Problem
Go to the line holding "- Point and" in the entries below and write out exactly every line down to and including the line holding "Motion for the".

Input material
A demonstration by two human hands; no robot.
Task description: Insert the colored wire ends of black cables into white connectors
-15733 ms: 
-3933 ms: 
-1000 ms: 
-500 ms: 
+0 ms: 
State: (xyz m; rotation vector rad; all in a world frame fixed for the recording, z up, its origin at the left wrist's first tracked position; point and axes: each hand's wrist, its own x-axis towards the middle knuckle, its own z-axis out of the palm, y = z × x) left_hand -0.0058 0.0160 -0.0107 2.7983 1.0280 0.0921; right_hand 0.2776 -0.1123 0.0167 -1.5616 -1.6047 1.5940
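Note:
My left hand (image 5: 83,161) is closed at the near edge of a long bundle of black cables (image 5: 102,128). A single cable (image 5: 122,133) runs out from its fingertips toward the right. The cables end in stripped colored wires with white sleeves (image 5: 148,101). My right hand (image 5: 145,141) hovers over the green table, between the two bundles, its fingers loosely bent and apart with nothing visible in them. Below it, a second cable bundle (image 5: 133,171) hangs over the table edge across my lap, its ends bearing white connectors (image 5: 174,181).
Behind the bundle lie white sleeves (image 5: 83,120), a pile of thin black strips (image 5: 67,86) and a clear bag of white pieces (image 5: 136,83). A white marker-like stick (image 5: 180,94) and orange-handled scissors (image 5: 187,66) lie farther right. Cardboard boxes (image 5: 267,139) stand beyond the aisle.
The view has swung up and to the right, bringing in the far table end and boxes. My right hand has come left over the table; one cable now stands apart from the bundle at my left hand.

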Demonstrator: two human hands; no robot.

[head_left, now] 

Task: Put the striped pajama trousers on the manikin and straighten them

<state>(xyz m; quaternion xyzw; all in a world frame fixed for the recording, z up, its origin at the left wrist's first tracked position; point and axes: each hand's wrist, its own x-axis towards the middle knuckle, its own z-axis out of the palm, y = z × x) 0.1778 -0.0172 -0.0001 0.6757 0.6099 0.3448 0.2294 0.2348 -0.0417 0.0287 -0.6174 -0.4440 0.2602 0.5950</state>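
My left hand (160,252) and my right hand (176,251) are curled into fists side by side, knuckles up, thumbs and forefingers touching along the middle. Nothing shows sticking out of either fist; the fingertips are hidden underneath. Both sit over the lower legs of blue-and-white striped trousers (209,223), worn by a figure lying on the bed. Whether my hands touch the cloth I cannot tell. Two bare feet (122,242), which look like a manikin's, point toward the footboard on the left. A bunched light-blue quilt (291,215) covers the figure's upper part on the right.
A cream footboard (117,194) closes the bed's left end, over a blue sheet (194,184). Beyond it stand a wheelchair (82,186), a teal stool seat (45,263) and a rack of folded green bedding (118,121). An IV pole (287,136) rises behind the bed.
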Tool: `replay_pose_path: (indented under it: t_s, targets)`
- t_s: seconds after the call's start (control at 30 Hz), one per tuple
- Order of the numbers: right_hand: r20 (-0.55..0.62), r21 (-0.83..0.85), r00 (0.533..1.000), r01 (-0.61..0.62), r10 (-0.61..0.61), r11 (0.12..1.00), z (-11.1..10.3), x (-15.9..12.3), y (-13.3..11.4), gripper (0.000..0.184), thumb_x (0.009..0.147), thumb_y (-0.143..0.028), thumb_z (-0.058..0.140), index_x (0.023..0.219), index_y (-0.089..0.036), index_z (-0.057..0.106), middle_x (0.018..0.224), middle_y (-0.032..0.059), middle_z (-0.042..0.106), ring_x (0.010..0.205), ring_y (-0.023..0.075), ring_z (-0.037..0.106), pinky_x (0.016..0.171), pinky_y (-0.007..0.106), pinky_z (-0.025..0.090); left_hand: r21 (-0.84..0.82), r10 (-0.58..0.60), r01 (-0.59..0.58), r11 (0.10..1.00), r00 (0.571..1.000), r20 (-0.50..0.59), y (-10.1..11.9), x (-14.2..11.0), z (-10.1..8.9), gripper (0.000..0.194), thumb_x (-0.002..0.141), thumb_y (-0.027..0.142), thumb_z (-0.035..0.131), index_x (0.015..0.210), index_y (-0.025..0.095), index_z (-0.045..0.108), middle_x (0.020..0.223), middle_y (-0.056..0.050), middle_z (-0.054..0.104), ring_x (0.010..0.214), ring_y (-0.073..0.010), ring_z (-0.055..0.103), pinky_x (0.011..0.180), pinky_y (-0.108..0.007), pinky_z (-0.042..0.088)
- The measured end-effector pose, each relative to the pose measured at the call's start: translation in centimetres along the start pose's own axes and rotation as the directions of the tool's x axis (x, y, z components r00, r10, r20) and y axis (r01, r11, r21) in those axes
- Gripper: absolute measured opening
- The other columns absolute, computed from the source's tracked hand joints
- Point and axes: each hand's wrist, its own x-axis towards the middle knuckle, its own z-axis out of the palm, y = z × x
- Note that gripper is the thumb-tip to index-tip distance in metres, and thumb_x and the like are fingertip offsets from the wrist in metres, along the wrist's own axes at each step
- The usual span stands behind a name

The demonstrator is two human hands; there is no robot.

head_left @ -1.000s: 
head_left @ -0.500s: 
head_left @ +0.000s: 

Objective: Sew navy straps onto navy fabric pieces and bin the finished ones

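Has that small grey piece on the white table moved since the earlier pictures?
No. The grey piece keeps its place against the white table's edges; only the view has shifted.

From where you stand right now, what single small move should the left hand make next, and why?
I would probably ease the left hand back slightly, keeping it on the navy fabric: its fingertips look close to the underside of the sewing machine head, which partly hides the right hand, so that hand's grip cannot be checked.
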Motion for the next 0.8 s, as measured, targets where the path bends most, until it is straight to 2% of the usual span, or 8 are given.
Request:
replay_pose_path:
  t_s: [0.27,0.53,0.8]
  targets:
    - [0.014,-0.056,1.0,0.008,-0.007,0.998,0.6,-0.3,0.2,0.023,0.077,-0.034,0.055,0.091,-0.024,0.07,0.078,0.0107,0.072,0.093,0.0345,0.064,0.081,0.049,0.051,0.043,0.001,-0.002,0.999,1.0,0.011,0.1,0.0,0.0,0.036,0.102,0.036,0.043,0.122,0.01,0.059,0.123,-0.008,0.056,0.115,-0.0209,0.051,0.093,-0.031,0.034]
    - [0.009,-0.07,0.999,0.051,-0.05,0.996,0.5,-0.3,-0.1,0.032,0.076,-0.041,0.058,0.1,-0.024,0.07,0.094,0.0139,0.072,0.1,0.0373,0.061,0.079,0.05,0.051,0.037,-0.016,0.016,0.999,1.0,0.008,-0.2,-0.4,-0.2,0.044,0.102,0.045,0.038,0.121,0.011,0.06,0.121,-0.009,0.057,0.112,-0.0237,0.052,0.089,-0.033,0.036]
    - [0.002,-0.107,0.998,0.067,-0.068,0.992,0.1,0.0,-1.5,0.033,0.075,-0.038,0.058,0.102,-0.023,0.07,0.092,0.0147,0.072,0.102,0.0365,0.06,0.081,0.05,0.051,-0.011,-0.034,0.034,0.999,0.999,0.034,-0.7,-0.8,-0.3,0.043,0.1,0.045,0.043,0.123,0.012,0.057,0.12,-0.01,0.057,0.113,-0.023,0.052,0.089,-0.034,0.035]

Answer for this exercise
- Point and axes: each hand's wrist, its own x-axis towards the middle knuckle, its own z-axis out of the palm, y = z × x
- Note that gripper is the thumb-tip to index-tip distance in metres, and thumb_x and the like are fingertip offsets from the wrist in metres, along the wrist's own axes at each step
- The usual span stands behind a name

The demonstrator is two human hands; there is no robot.

head_left @ -1.000s: 
head_left @ -0.500s: 
head_left @ +0.000s: 

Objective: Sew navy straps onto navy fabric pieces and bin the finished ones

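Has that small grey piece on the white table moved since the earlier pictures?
No. The grey piece keeps its place against the white table's edges; only the view has shifted.

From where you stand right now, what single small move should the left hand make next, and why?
I would probably ease the left hand back slightly, keeping it on the navy fabric: its fingertips look close to the underside of the sewing machine head, which partly hides the right hand, so that hand's grip cannot be checked.
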Motion for the next 0.8 s, as measured, targets where the path bends most, until it is straight to 2% of the usual span, or 8 are given.

Nothing else is needed to complete the answer.